Colorado banks reported aggregate net income of $351 million for the third quarter of 2013, a federal reports shows, a $36 million increase from the same period last year.
Nationwide, meanwhile, banks reported their first year-over-year earnings decline in 17 quarters.
The Federal Deposit Insurance Corp. partially attributed the national drop — from $37.5 billion in the quarter ended Sept. 30 last year to $36 billion this year — to lower revenue from reduced mortgage activity and lower gains on asset sales.

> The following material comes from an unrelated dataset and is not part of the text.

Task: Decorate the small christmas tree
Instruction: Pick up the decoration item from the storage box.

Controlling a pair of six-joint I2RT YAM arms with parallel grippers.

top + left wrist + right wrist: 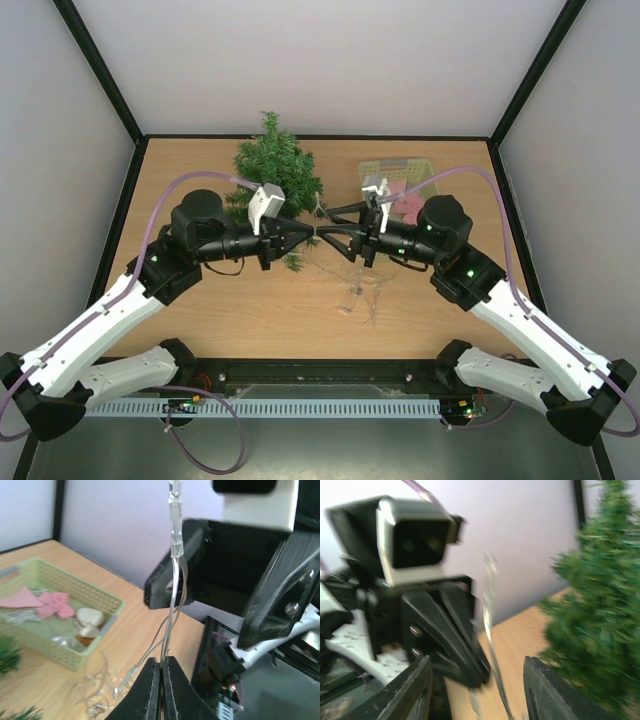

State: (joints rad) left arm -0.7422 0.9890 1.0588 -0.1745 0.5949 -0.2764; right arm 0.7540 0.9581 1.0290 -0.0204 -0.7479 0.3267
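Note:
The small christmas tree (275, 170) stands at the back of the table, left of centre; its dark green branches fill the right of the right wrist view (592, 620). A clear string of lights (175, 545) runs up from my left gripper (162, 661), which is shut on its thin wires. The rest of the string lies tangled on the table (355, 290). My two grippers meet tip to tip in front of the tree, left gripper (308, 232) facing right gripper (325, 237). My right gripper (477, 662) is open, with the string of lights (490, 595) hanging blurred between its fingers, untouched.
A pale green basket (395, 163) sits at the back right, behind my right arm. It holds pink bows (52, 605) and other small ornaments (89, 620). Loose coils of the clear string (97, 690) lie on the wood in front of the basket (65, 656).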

Revenue growth at Colorado banks, despite a slight dip in the yield on returning assets, appears partly rooted in fewer banks deemed unprofitable (roughly 13 percent) and a significant decrease in credit loss.
Nationally, 8.6 percent of institutions were deemed unprofitable, a drop from 10.7 percent the previous year.
The year-to-year drop in nonperforming assets among Colorado banks appears to have played a role as well, dipping from 2.38 percent in the third quarter of 2012 to 1.71 percent this year, the report shows.
“Fewer institutions reported quarterly losses, lending grew at a modest pace, credit quality continued to improve, more banks came off the ‘Problem List,’ and fewer banks failed,” FDIC Chairman Martin Gruenberg said in a statement.
The American Bankers Association pointed out that banks overall “delivered a solid performance marked by strong business and auto loan growth and a continued improvement in asset quality,” chief ABA economist James Chessen said in a statement. “At the same time, the near disappearance of mortgage refinancing due to rising interest rates has hindered bank revenue.”
Colorado banks also showed a large drop in the amount of real-estate-owned properties, or those acquired through foreclosure, from $452 million in Q3 2012 to $343 million for the same quarter this year.